= ACTION ITEM =
Begin at the first line of the records below and, please, give each line again exactly until the line with "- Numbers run" is included.
-------
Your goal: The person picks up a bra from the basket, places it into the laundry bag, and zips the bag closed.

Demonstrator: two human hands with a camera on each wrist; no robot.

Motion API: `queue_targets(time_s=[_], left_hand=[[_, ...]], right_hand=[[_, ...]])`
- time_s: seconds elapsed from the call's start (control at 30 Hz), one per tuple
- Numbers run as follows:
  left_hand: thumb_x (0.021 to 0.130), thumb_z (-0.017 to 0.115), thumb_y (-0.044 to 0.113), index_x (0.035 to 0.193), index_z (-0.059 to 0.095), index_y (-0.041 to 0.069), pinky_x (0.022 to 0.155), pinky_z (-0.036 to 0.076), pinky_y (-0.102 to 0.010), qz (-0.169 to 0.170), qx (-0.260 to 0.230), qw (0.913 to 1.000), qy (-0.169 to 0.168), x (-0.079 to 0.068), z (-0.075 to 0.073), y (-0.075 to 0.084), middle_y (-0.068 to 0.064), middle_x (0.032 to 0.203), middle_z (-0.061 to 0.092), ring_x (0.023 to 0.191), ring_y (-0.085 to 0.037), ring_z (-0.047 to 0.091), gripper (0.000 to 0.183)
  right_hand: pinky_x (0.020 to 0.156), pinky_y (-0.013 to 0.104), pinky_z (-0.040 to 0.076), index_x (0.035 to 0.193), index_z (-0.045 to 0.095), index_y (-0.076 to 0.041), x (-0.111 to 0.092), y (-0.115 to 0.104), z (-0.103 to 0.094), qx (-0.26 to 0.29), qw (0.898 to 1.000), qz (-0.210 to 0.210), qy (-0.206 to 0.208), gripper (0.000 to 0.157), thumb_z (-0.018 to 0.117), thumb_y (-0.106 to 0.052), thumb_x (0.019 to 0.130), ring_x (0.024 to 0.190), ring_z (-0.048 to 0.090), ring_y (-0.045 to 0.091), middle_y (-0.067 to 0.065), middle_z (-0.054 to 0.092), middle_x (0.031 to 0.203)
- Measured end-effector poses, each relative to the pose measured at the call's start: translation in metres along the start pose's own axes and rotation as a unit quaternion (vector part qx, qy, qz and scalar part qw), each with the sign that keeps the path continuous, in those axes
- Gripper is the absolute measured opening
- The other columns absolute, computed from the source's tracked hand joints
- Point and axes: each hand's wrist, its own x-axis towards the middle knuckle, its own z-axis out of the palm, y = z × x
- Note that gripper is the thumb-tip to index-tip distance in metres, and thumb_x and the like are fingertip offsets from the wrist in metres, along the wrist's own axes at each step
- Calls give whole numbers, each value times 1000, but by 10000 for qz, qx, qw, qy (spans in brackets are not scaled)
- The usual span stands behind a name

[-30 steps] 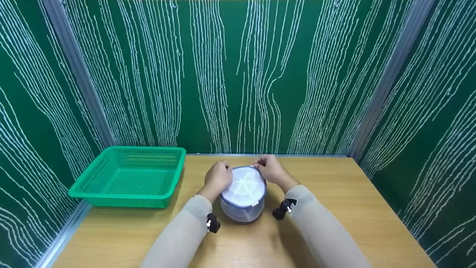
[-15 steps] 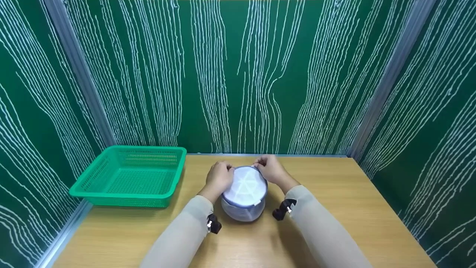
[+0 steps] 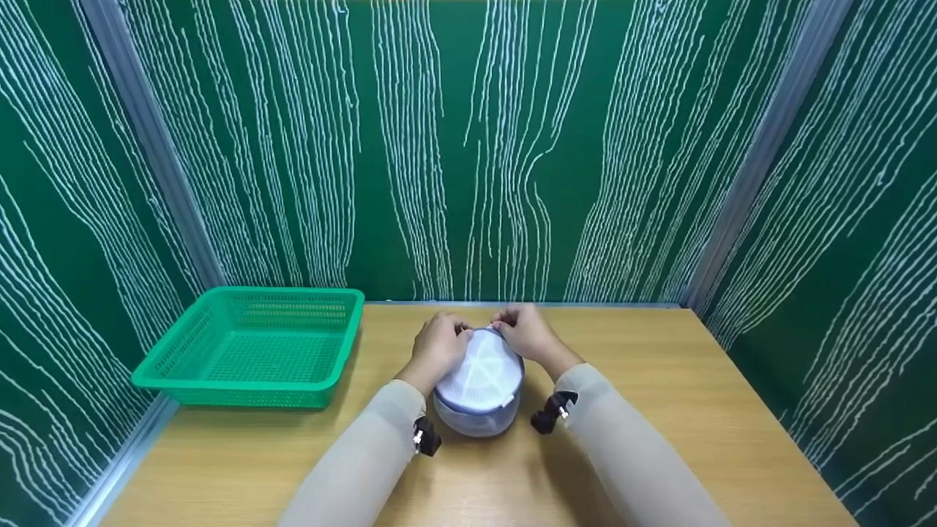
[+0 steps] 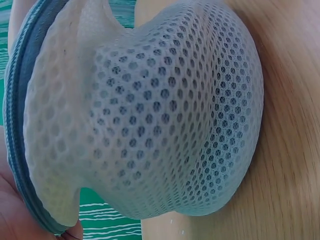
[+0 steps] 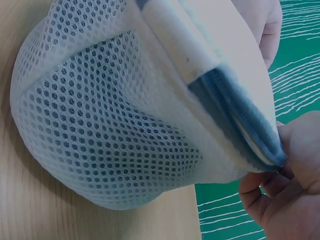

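A white mesh laundry bag (image 3: pixel 479 373), round with a flat lid and blue-grey zipper trim, stands on the wooden table in the head view. At the far left of its rim, my left hand (image 3: pixel 441 348) pinches the edge. My right hand (image 3: pixel 530 334) grips the rim close by on the far right. The left wrist view has the honeycomb mesh side (image 4: pixel 155 110) bulging above the wood. Thumb and fingers of the right hand (image 5: pixel 297 187) pinch the zipper trim (image 5: pixel 237 117) in the right wrist view; the zipper pull itself is hidden.
A green plastic basket (image 3: pixel 252 386) sits at the back left of the table (image 3: pixel 659 410). Green panels (image 3: pixel 571 241) with white wavy lines and metal corner posts (image 3: pixel 761 161) enclose the back and sides.
My left hand has shifted right along the rim, closer to the right hand. The right hand has moved slightly left and keeps its hold. The bag stays in about the same place.
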Motion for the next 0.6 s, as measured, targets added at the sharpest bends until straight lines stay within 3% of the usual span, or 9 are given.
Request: queue_targets(time_s=[0.33,0.6], left_hand=[[116,67,24,117,83,18,109,60,-49,-231,-44,9997,-58,2,0,-4,-4,126,77,117,-25,71,18],[118,64,25,119,80,17,108,62,-48,-486,-148,9987,-70,-1,-1,-13,-5,122,76,113,-25,69,18]], right_hand=[[83,30,64,105,80,-4,0,4,0,-45,9998,-165,-117,11,70,-1,109,96,72,20,12,81,105],[77,27,60,103,80,-7,-1,8,-2,50,9999,-3,-120,13,70,-4,110,91,69,18,10,78,101]])
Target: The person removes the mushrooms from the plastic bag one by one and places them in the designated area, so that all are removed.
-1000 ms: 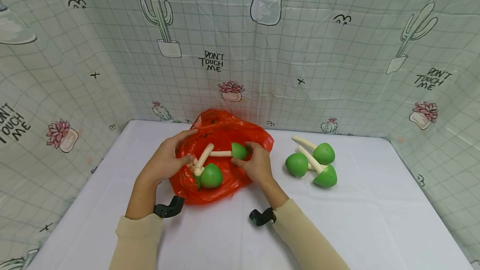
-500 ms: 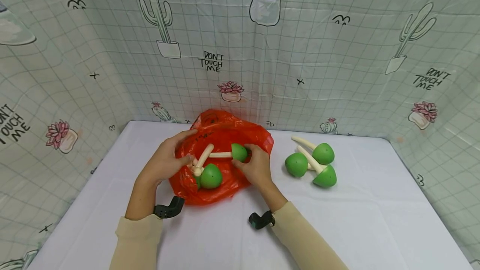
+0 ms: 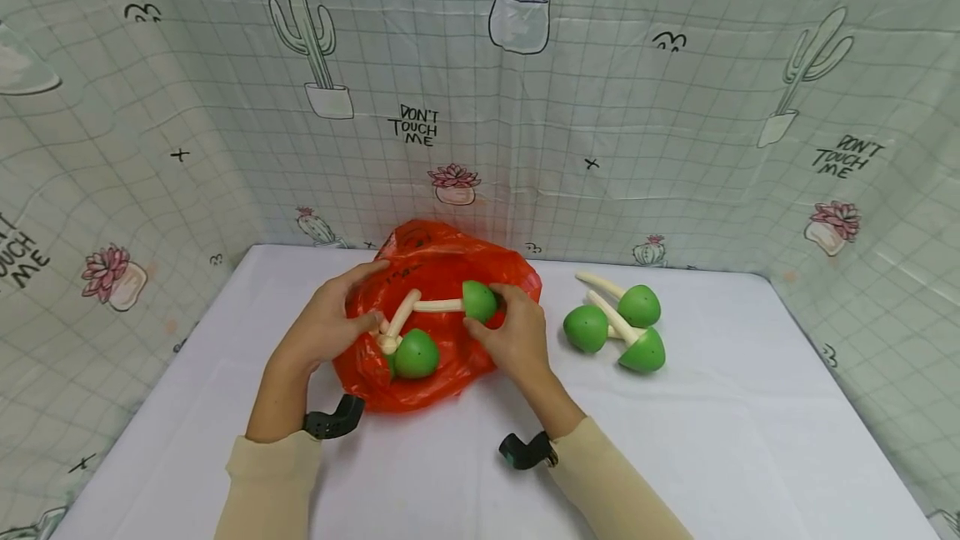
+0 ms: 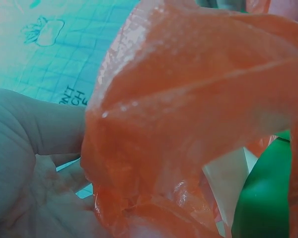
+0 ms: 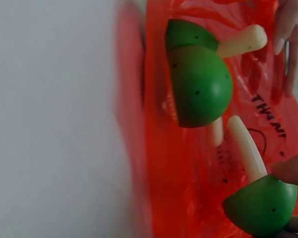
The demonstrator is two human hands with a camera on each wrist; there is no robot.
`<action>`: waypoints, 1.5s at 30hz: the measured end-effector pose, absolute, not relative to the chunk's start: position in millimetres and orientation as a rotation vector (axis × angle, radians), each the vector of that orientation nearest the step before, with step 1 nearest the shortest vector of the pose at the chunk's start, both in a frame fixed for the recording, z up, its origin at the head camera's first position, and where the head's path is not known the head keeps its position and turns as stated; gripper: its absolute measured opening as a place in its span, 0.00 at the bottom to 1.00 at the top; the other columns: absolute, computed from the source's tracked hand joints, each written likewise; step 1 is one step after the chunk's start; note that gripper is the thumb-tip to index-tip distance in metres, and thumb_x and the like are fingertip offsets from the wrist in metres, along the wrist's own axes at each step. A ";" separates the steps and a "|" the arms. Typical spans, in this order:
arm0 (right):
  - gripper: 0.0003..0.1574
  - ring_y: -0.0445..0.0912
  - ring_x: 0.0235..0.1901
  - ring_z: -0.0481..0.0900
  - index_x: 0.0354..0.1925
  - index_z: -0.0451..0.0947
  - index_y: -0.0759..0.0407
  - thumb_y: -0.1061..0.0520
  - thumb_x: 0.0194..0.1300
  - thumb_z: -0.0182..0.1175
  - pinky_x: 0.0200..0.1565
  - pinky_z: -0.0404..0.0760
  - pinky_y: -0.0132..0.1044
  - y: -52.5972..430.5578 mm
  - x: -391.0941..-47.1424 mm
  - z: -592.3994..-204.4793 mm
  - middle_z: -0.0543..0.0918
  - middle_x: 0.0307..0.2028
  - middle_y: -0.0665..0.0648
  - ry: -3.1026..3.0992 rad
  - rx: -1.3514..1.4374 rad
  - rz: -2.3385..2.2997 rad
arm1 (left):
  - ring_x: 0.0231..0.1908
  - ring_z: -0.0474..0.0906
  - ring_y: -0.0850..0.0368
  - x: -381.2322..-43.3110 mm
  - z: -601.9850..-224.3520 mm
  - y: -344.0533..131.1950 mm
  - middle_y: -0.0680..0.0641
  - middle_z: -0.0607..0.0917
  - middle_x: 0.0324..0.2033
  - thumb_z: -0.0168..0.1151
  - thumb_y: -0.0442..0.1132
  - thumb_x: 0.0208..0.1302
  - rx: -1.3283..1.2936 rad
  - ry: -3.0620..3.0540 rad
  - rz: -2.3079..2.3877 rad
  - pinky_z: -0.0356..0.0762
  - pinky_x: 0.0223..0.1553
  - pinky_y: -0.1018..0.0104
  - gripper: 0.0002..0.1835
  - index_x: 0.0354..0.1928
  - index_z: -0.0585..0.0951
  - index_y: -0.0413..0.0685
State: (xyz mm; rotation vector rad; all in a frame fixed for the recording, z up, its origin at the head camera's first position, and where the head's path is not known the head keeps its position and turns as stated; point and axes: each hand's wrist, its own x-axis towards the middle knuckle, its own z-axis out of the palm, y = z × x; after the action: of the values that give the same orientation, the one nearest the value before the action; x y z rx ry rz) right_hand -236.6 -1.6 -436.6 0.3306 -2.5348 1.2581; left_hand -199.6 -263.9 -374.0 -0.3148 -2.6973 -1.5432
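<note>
Across the white table [image 3: 720, 440], the red bag [image 3: 431, 244] lay open-mouthed; at its 9 o'clock edge my left hand [image 3: 333, 315], thumb and fingers set well apart, held the plastic. At 3 o'clock over the opening, my right hand [image 3: 521, 332] pinched one mushroom [image 3: 478, 302] by its green cap. The work looked about midway: three other mushrooms [image 3: 643, 351] lay untouched outside, beyond the bag's 3 o'clock side; at least two mushrooms [image 3: 416, 354] rested inside near 7 o'clock, overlapping; and mine was yet to be released.
</note>
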 end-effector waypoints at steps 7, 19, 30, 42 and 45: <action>0.36 0.60 0.50 0.87 0.58 0.81 0.71 0.60 0.53 0.81 0.55 0.86 0.52 12.5 -226.1 -422.2 0.87 0.51 0.65 -2.388 0.386 1.325 | 0.78 0.55 0.35 -198.5 -373.8 -263.7 0.35 0.65 0.77 0.64 0.22 0.66 -0.310 -2.710 -1.534 0.54 0.75 0.32 0.38 0.78 0.67 0.42; 0.35 0.62 0.55 0.85 0.60 0.79 0.73 0.65 0.56 0.79 0.58 0.85 0.53 55.8 -225.2 -406.8 0.85 0.55 0.68 -2.255 0.385 1.442 | 0.78 0.54 0.34 -198.6 -373.4 -264.5 0.36 0.65 0.78 0.65 0.23 0.67 -0.296 -2.717 -1.543 0.56 0.74 0.31 0.38 0.78 0.67 0.42; 0.36 0.63 0.56 0.84 0.61 0.78 0.75 0.66 0.56 0.79 0.59 0.83 0.51 112.0 -228.6 -400.6 0.84 0.56 0.71 -2.251 0.184 1.388 | 0.78 0.55 0.34 -198.9 -373.3 -264.2 0.36 0.65 0.77 0.66 0.24 0.67 -0.292 -2.723 -1.526 0.57 0.74 0.31 0.38 0.78 0.68 0.43; 0.37 0.62 0.59 0.83 0.63 0.78 0.74 0.62 0.59 0.78 0.60 0.82 0.48 164.9 -224.1 -400.8 0.83 0.57 0.71 -2.272 0.029 1.306 | 0.78 0.54 0.34 -199.5 -372.8 -262.1 0.36 0.63 0.78 0.65 0.23 0.67 -0.284 -2.731 -1.551 0.57 0.74 0.31 0.39 0.78 0.67 0.43; 0.37 0.63 0.59 0.82 0.64 0.77 0.74 0.63 0.59 0.78 0.60 0.82 0.46 174.8 -222.2 -401.1 0.82 0.58 0.73 -2.281 -0.006 1.305 | 0.78 0.55 0.34 -199.4 -373.3 -261.6 0.36 0.64 0.78 0.65 0.24 0.67 -0.269 -2.740 -1.547 0.57 0.73 0.30 0.39 0.79 0.67 0.44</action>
State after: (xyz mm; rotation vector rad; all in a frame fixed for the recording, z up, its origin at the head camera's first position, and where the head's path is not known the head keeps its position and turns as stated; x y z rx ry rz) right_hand -222.2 174.8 -401.1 -0.0063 -2.2805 1.3048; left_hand -199.4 -261.6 -373.3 -0.2688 -2.7396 -1.5473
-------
= SOLVED PROBLEM =
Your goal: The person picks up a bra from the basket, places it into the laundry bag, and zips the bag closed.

Demonstrator: two human hands with a camera on each wrist; no robot.

Motion API: `queue_targets(time_s=[_], left_hand=[[_, ...]], right_hand=[[_, ...]])`
- time_s: seconds elapsed from the call's start (control at 30 Hz), one per tuple
- Numbers run as follows:

The exercise calls for nothing more than this answer.